Ma siamo poi tanto sicuri di conoscerle davvero, le nostre vie? In un’epoca in cui persino per andare a pranzo dalla mamma ci capita di sfoderare Google Maps, la toponomastica può regalare inaspettate e deliziose sorprese anche al più scafato dei navigatori di città. Ecco perché tornare a consumare i marciapiedi può essere bellissimo.

Lo sapevate, ad esempio, che proprio a Parma, in quel di Fognano (per essere precisi), hanno intitolato una strada a Louis Braille, inventore dell’omonimo alfabeto per non vedenti? Ebbene, si tratta di un vicolo cieco. Suona buffo, ma tant’è. Quella stradina di campagna si apre speranzosa in mezzo al verde per poi cedere il passo a un bel muro di cemento, meno di cento metri dopo. Metafora della vita o impagabile epic fail della commissione?

Vai a capire, poi, perché talvolta succeda di ritrovarsi in quartieri in cui i nomi delle strade sono così banali da far pensare a momentanee e ripetute lacune di ispirazione (stradello delle Viole, dei Garofani, delle Camelie)? “Ci saranno troppe vie e pochi personaggi meritevoli”, ti arrischi a pensare, salvo poi scoprire che scienziati che niente niente hanno inventato rispettivamente pila e lampadina, si devono far bastare una stradina in due (via Volta-Edison). Così, come si smezza una pizza al ristorante. Se poi pensi che siamo pure nei pressi della centrale elettrica di Vigheffio, non riesci proprio a contenere un sorriso.

Vicino a via Cremonese c’è una piazza dedicata ai Carabinieri (che oltre alle barzellette evidentemente si meritano qualcosa di più). Saranno invidiosi i Finanzieri, privi di uno straccio di stradello, sottopasso o slargo che sia?
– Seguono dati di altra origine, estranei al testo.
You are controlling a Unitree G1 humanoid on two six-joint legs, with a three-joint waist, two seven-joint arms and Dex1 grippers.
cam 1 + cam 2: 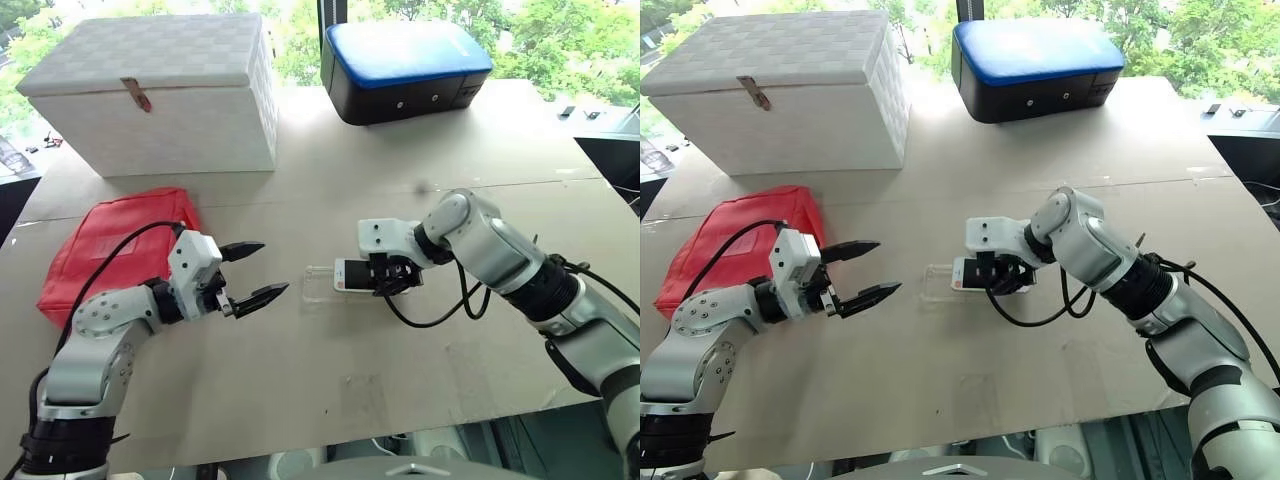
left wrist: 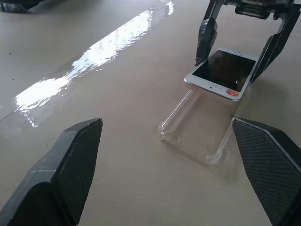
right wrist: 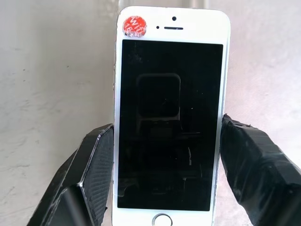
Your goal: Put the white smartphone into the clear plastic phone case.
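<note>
Right gripper has its fingers clamped on the long edges of the phone, screen up, mid-table. The phone's top end, with a red sticker, overlaps the near end of the case, which lies flat. Left gripper hovers nearby, fingers spread wide, holding nothing.

**What cannot be made out**

The phone runs off the picture's edge near the right gripper, cutting its home button. That gripper's fingers flank its long sides; whether they press is unclear. From the head, their tips are hidden behind the gripper body. Just beyond the phone, the clear case is nearly invisible. The red sticker is illegible.
</note>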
Di sicuro era contento il grande Arturo Toscanini, quando nel 1927 il consiglio comunale della sua cara bella cittadina gli intitolò un tratto del Lungoparma, derogando alla norma per cui le intitolazioni spetterebbero solamente ai defunti. Lui infatti era ancora vivo e vegeto, all’apice della sua gloriosa carriera.

Fa ridere, seppure di un riso amaro, pure pensare che era il lontano 2011 quando l’allora assessore Fabio Fecci propose di intitolare a Mario Tommasini il nuovo largo che sarebbe dovuto sorgere nel comparto “ex Anagrafe”, compreso fra borgo delle Grazie e borgo Tanzi. Sono passati sette anni buoni, Tommasini è deceduto nel 2006, ma di una strada che porti il suo nome, ancora, nemmeno l’ombra. Molti vorrebbero anche che al grande “Màt Sicuri” venisse intitolato piazzale della Macina, dove l’ultimo “filosofo da marciapiede” amava bazzicare. Staremo a vedere.
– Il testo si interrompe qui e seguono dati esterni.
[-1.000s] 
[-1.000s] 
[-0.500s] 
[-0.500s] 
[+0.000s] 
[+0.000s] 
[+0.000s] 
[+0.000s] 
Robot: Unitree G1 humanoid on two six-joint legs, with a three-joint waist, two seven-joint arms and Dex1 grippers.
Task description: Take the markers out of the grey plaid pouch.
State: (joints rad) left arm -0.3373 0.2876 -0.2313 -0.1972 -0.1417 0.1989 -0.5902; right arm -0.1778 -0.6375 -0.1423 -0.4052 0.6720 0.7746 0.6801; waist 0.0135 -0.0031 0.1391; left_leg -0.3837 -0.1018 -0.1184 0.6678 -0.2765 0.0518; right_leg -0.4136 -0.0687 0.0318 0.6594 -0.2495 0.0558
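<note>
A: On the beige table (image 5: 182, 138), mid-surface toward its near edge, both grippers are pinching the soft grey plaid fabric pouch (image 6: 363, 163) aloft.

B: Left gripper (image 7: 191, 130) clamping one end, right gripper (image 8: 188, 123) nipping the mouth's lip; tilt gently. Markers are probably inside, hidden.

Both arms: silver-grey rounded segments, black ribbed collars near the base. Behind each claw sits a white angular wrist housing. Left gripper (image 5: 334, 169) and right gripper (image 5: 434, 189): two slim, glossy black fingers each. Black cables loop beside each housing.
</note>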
A confondere le idee, intanto, ci si mettono le vie-omonimie, che sembrano fatte apposta per trarre in inganno i passanti: a Vigatto, ad esempio, via Elvio Ubaldi lascia perplessi; no, non si tratta del compianto ex sindaco, scomparso 4 anni fa, ma di un partigiano che sacrificò la vita per la libertà.

Come queste, mille altre storie si intrecciano fra i tragitti che ogni giorno siamo abituati a percorre. Basterebbe alzare un poco lo sguardo, di tanto in tanto, per accorgersene.